Letter: City Hall’s housing investments fail to pay off

Published 5:45 am Saturday, April 3, 2021

Over in Hermiston, privately financed construction of single-family houses is booming with 101 permits issued in 2020. This was driven by the strong growth in living-wage jobs, made possible by a plentiful supply of both water and power considered essential for strong industrial development, and the city’s emphasis on providing the required infrastructure.

During the same period, Pendleton issued 77 single-family building permits, a 10-year record.
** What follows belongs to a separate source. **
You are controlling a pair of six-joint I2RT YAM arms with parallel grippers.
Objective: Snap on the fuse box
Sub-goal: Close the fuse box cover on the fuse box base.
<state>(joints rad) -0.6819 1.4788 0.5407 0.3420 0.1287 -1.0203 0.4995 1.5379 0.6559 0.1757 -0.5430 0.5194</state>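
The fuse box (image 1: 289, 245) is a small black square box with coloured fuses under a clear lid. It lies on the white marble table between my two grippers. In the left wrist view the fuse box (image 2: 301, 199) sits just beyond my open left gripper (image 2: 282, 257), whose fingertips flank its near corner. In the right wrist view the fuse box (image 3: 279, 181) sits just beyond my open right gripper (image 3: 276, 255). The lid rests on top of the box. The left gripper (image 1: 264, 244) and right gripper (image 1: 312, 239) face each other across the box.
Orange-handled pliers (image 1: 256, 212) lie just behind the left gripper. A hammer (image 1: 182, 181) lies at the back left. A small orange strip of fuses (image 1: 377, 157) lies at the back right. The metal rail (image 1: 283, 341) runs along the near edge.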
A major portion of our local economy revolves around the hospitality sector, a sector that provides notoriously low-paying minimum wage jobs requiring more low-income housing. Projects the city has supported with financial backing; Pendleton Heights, the Ivanhoff Project on Westgate, conversion of the old Forest Service building to apartments, and the replacement of housing destroyed in the recent flood have all languished. Even the proposed 70-unit Horizon project is just that, a proposal. Low-income housing intended to replace units in Riverside destroyed in the flood are not due to be completed for 2-3 years. That provides little comfort for those who were displaced.

Accolades praising the selected contractor were followed by timetable for construction. Weeks, followed by months, and finally, in some cases, years passed with broken promises and little progress. These delays accompanied by rapidly escalating material prices will ultimately add thousands to the costs of the projects, and adequate financing will continue to be a major stumbling block despite past claims from City Hall that all was well.

Developers are in the business to turn a profit. Low-income housing projects are not a priority simply because, despite those generous incentives, a substantial return on their investment is just not there. The approach our city management has taken to spur housing development has just not worked. It mirrors the failure of “the road to nowhere” when the project began with no assurances from local utility providers that adequate service would even be available. It goes to the question that developers continue to ask, why make a major investment in a piece of property without the required infrastructure? After two decades, city industrial property along that road continues to sit undeveloped, lacking basic utilities.

City Hall has tied our future economic prosperity to the development of additional dog parks rather than the infrastructure sought by developers. Without a significant change in thinking at City Hall, the stagnation will continue.